### RECORDS FOR THE TASK
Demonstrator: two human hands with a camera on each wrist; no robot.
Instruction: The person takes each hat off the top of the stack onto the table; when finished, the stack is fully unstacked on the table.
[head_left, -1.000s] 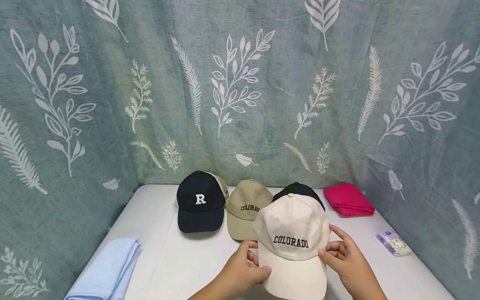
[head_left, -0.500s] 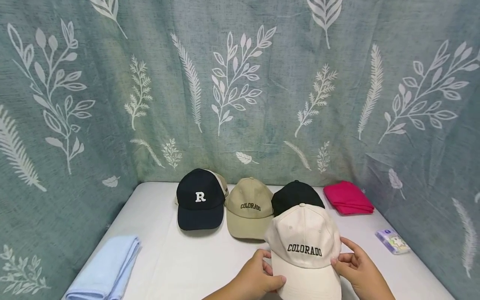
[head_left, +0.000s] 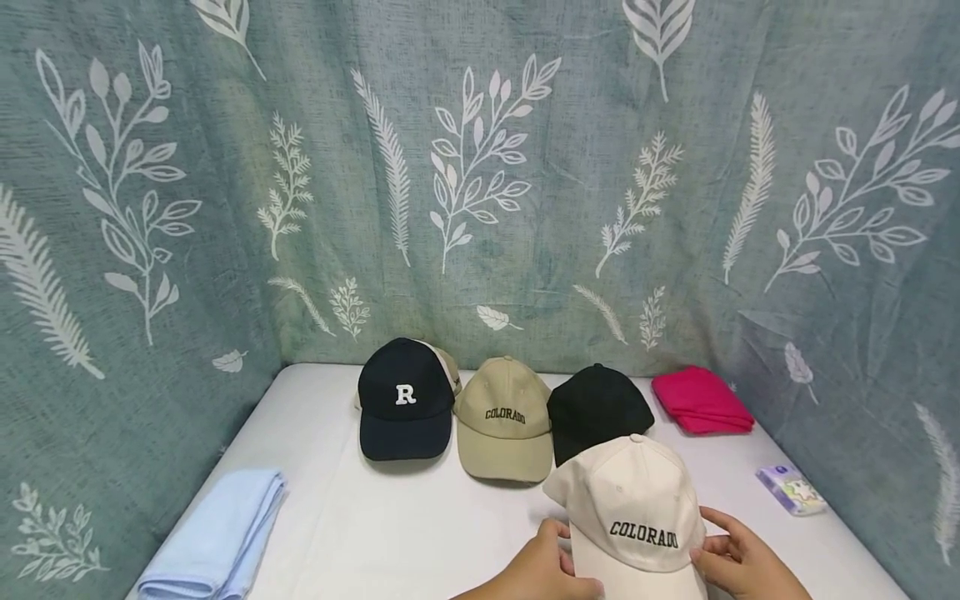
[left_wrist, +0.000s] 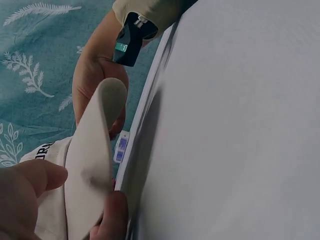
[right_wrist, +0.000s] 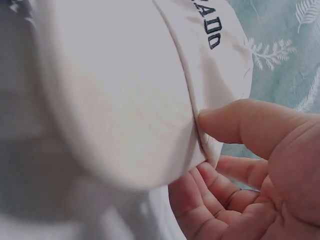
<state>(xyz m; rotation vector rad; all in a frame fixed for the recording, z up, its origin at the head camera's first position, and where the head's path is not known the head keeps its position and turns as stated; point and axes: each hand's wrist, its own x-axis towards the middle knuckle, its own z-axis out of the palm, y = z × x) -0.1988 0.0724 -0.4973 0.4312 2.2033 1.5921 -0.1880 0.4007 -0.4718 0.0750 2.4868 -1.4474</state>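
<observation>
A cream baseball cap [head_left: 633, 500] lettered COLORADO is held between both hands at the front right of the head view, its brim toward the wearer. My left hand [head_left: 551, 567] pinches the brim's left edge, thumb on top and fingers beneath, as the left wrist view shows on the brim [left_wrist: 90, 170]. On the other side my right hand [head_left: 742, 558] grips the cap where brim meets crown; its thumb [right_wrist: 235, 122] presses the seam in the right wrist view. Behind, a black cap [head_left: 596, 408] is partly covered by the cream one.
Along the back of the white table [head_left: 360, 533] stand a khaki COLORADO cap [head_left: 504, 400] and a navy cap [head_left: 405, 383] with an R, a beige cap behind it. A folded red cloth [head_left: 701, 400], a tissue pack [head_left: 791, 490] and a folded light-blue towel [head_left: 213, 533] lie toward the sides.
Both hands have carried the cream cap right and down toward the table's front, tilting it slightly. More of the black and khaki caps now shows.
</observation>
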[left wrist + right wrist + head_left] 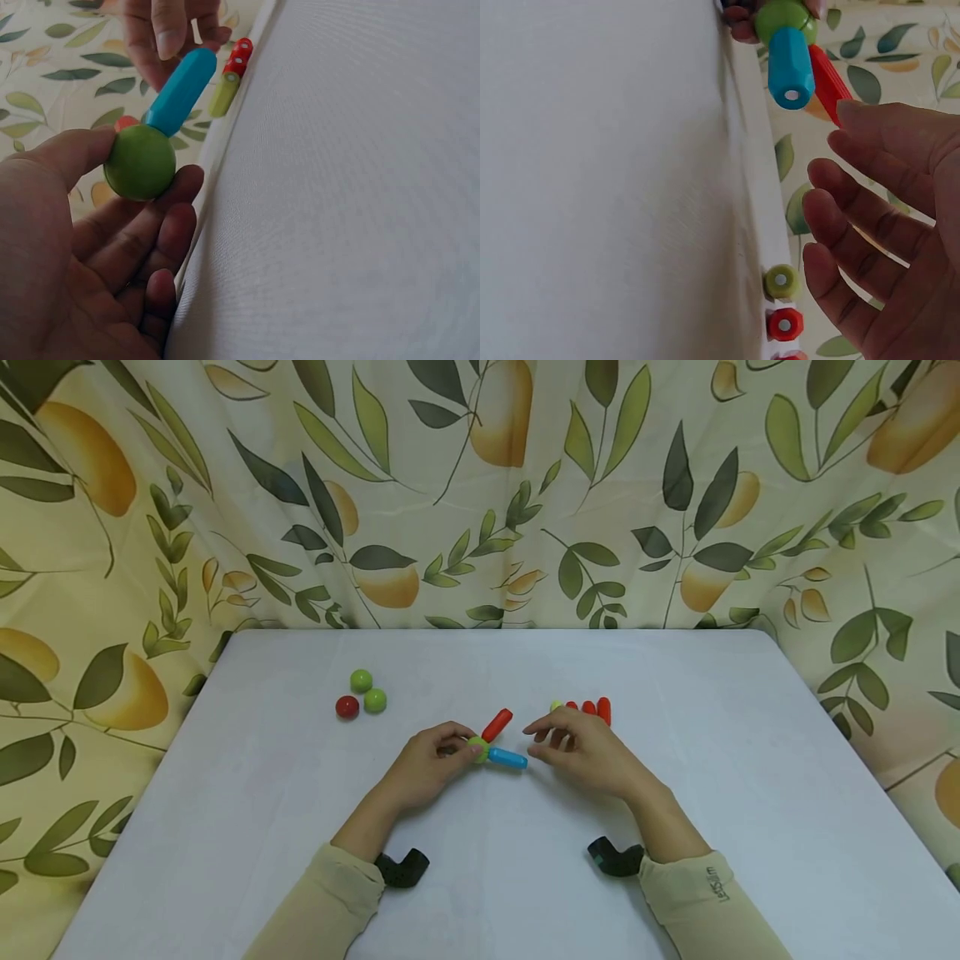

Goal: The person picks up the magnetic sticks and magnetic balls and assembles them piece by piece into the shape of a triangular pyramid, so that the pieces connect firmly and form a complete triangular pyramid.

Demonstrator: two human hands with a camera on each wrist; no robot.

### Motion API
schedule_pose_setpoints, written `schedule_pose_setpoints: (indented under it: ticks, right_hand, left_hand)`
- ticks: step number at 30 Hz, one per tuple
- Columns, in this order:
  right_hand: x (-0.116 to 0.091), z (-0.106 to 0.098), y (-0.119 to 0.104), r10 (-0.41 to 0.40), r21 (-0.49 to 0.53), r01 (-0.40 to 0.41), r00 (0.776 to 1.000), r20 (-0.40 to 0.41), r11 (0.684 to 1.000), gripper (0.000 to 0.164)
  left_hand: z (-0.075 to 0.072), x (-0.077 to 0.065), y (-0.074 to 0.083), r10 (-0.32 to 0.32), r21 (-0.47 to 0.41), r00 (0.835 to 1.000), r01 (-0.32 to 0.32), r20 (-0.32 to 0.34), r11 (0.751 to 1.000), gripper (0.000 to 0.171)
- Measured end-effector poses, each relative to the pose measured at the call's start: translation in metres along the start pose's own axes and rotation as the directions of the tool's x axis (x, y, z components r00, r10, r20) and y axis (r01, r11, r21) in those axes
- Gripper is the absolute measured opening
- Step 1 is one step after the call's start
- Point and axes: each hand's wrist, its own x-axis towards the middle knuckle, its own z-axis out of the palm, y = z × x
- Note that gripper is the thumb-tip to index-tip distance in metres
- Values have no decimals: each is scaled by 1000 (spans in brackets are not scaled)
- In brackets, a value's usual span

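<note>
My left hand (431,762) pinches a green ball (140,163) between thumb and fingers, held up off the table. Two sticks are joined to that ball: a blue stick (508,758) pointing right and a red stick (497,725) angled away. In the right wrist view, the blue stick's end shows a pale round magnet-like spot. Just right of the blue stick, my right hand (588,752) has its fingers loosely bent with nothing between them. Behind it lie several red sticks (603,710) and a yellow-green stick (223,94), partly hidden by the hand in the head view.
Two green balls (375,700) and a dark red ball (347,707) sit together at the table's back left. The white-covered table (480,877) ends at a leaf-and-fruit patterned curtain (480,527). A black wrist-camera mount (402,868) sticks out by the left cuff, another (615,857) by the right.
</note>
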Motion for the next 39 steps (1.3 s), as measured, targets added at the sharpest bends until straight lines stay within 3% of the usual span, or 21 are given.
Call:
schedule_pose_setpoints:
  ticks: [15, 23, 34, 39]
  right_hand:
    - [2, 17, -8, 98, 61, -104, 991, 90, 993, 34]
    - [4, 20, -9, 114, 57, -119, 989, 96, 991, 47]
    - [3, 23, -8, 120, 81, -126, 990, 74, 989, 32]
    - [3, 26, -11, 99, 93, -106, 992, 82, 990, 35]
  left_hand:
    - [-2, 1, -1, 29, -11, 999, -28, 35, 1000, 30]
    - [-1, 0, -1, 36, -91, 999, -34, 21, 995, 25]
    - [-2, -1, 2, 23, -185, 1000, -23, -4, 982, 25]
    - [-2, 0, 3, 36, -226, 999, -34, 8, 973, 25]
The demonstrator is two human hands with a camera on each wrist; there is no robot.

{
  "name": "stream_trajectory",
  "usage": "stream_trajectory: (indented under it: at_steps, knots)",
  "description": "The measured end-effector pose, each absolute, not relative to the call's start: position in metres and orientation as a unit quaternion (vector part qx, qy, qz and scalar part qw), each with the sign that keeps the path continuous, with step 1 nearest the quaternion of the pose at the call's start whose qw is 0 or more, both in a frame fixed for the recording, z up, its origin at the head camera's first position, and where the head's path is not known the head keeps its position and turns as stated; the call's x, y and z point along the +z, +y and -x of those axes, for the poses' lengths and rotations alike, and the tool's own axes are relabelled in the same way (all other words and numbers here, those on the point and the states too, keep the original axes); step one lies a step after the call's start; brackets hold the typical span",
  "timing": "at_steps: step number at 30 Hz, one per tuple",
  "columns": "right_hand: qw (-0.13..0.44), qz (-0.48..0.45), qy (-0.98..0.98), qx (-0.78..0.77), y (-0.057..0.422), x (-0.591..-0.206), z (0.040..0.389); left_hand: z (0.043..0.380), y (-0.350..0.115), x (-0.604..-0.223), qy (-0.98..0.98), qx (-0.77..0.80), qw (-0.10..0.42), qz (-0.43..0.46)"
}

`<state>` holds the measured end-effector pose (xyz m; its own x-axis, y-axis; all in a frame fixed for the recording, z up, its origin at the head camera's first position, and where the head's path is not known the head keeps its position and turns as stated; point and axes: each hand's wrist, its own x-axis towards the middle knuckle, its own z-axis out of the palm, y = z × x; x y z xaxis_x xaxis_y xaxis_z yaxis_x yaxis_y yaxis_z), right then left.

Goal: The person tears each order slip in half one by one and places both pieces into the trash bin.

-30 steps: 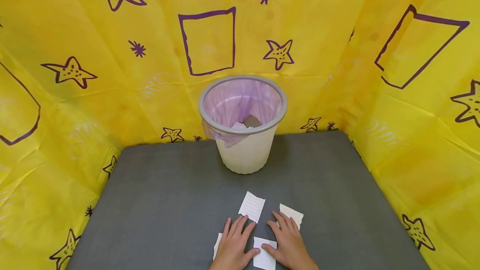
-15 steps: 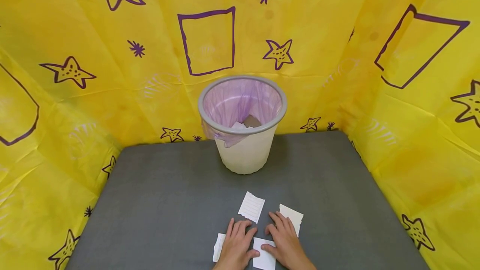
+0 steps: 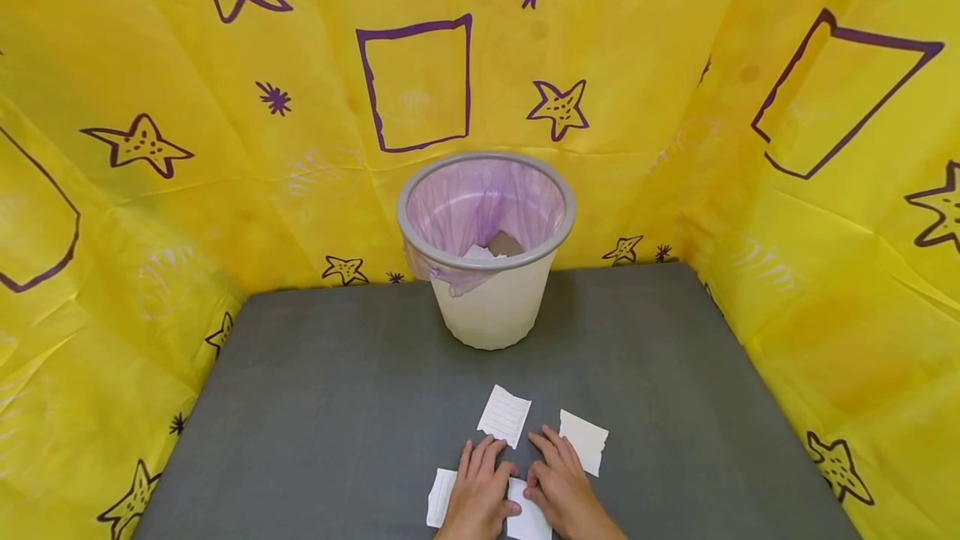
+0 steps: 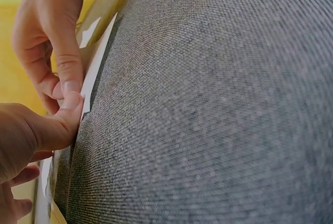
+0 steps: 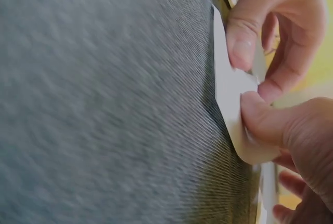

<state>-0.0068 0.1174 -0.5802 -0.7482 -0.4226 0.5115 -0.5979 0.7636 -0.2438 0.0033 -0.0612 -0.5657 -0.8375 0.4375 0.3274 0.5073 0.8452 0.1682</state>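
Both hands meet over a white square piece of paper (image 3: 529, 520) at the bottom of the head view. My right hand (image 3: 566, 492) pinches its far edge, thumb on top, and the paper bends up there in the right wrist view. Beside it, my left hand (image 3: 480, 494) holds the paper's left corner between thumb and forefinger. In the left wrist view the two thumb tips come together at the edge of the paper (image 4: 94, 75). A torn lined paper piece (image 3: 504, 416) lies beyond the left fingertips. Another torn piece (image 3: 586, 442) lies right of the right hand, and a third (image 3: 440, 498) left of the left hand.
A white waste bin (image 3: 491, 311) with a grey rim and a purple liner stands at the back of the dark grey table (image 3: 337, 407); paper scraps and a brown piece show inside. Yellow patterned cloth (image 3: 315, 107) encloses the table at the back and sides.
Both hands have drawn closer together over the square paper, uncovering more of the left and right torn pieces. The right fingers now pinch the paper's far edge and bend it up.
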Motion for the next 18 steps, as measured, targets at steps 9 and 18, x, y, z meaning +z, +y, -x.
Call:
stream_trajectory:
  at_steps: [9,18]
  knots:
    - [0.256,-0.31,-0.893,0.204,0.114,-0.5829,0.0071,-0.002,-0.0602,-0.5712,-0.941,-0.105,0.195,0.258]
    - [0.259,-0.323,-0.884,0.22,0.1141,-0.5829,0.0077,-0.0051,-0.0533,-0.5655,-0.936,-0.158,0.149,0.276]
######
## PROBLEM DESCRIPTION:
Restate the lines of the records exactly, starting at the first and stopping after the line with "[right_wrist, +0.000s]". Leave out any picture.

## ANSWER TO THIS PROBLEM:
Demonstrator: two human hands with a camera on each wrist; no robot.
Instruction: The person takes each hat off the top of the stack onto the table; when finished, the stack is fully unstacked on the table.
[head_left, -1.000s] 
[head_left, -0.500s] 
[head_left, +0.000s] 
[left_wrist, +0.000s] 
[right_wrist, +0.000s] 

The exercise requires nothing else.